My other laptop, a P4M 2GHz took to its new HDD no problems, expanding the disk from 40GB to 250GB, the biggest I could get. My desktop however, it turned out there was more dramas to be had. The motherboard (an ASUS CUV4X-D) appears to have developed other faults, and now the machine is unworkable. Scratching around, I managed to scrounge an old Duron 900MHz CPU and motherboard, with 512MB DDR RAM… so into the case that went, along with the new PCI SATA controller and the HDD. Had all sorts of fun and games getting Windows 2000 to install onto the HDD, getting the machine to boot from the HDD, and other issues.

The booting issue was solved when I used the RAID utilities (from a Win2k install on an IDE HDD) to update the firmware. I put together a Windows 2000 Pro CD with SP4 and the RAID drivers and since then, the machine has been happily dual-booting Gentoo and Windows 2000. I also had FreeBSD on there too, but I’ve taken that off for now, might put it back later. The only issue I have is with the video card (which was from the now dead desktop), a HIS Radeon 9200SE. It works fine in 2D only, no 3D acceleration on Linux, and no acceleration at all on Win2K… I did have acceleration going there, so not sure what happened… but 2D is enough for what I do anyway.
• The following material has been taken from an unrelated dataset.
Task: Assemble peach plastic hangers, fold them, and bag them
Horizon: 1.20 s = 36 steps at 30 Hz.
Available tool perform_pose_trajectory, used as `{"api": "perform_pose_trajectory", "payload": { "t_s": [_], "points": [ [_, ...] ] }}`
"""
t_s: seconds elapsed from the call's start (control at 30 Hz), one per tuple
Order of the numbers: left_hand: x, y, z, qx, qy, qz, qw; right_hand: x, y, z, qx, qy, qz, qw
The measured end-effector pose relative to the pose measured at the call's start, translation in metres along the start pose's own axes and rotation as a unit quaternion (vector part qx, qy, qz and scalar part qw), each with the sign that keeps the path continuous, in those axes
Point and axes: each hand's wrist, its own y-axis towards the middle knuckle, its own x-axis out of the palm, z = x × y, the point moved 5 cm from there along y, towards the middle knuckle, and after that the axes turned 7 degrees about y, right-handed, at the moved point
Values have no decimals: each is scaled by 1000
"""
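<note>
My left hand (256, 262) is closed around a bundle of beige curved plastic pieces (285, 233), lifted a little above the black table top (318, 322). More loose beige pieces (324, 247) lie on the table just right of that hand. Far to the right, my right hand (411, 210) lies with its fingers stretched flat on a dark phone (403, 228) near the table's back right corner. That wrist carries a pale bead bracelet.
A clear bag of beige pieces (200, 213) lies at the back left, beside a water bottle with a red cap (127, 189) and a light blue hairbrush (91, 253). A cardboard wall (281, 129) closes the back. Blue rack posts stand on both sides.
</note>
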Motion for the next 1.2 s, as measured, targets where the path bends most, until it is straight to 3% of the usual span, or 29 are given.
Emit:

As I type this I have successfully built a toolchain for mipsel-unknown-linux-gnu. I have a mips-unknown-linux-gnu toolchain being built, and currently I am cross-compiling (canadian-cross) a version of gcc-4.4.4 for mipsel-unknown-linux-gnu which I intend to install on my Yeeloong to get me past this blocker. I’ll do the same for mips-unknown-linux-gnu once that is done.

With new o32 stages on their way, I can then take another look at n32, and possibly n64 in the more distant future. None of the SGI machines boot properly at present, although 3 out of the 4 turn on, so that’s a start. The fourth (my Octane) I’ll have to have a closer look at, but last time I tried turning it on several months ago, it was dead as a door nail.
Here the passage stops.